-- TASK BRIEF --
Write out a word-for-word repetition of the lines that come before the line containing "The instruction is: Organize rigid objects" in the listing below, along with that line itself, omitting pictures.

-- DATASET CONTENT --
------------------------

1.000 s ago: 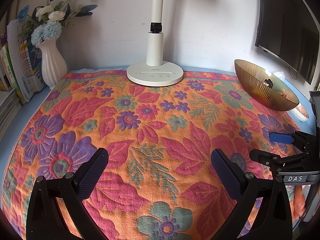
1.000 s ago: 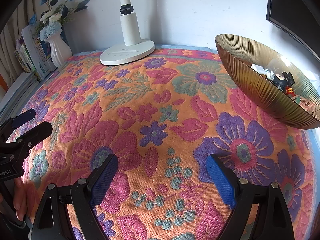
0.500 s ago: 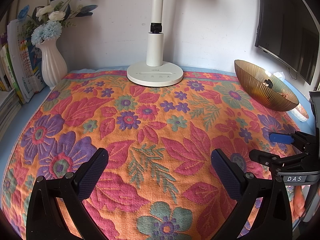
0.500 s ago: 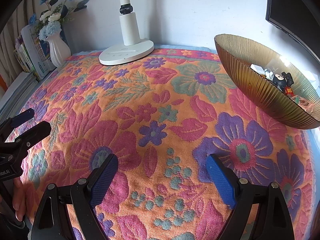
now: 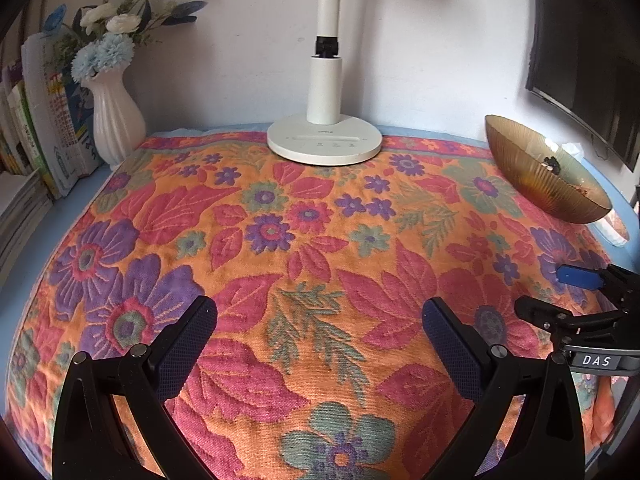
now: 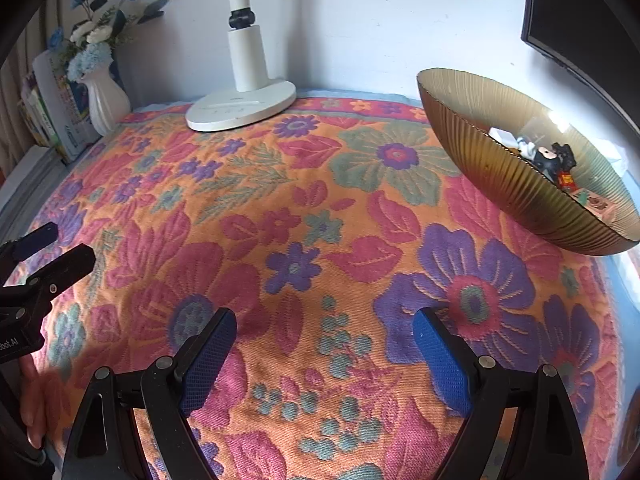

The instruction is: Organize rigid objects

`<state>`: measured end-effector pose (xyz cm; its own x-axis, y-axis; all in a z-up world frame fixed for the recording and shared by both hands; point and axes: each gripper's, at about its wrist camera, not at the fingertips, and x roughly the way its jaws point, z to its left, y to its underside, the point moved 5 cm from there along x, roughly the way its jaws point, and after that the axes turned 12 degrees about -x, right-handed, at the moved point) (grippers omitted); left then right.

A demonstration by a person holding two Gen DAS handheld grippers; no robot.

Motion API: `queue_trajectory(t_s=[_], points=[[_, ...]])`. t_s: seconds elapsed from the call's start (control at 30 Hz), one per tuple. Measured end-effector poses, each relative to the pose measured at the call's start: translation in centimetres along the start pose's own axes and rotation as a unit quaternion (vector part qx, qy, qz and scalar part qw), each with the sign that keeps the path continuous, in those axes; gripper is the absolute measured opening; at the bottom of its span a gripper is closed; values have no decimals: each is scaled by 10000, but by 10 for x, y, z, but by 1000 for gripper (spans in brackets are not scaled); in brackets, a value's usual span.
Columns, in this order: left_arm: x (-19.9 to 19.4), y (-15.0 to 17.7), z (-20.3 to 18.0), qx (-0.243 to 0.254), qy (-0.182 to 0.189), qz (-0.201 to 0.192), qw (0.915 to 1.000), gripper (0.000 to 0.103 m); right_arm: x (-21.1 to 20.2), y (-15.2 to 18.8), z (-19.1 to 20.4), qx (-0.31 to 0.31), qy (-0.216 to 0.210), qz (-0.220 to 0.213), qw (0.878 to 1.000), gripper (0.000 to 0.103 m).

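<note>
A ribbed amber glass bowl stands at the table's right side, also visible as the bowl in the left wrist view. Inside it lie small objects: a black figure, a white piece and a pink card. My right gripper hovers open over the flowered cloth, nothing between its blue pads. My left gripper is open too, over the cloth's front middle, holding nothing. Each gripper shows at the edge of the other's view: the right gripper and the left gripper.
A white lamp base stands at the back centre. A white vase of flowers and stacked books fill the back left. A dark monitor hangs at the right. A hand shows at lower left.
</note>
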<state>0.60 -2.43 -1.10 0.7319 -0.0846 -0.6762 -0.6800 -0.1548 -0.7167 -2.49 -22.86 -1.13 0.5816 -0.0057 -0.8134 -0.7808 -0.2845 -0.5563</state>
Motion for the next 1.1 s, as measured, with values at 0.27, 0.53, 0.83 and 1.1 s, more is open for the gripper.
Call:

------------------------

-- RESPONSE FOR THIS EXERCISE --
1.000 s ago: 
1.000 s ago: 
0.500 s ago: 
0.500 s ago: 
now: 
now: 

The instruction is: Organize rigid objects

Nothing more is required for this exercise.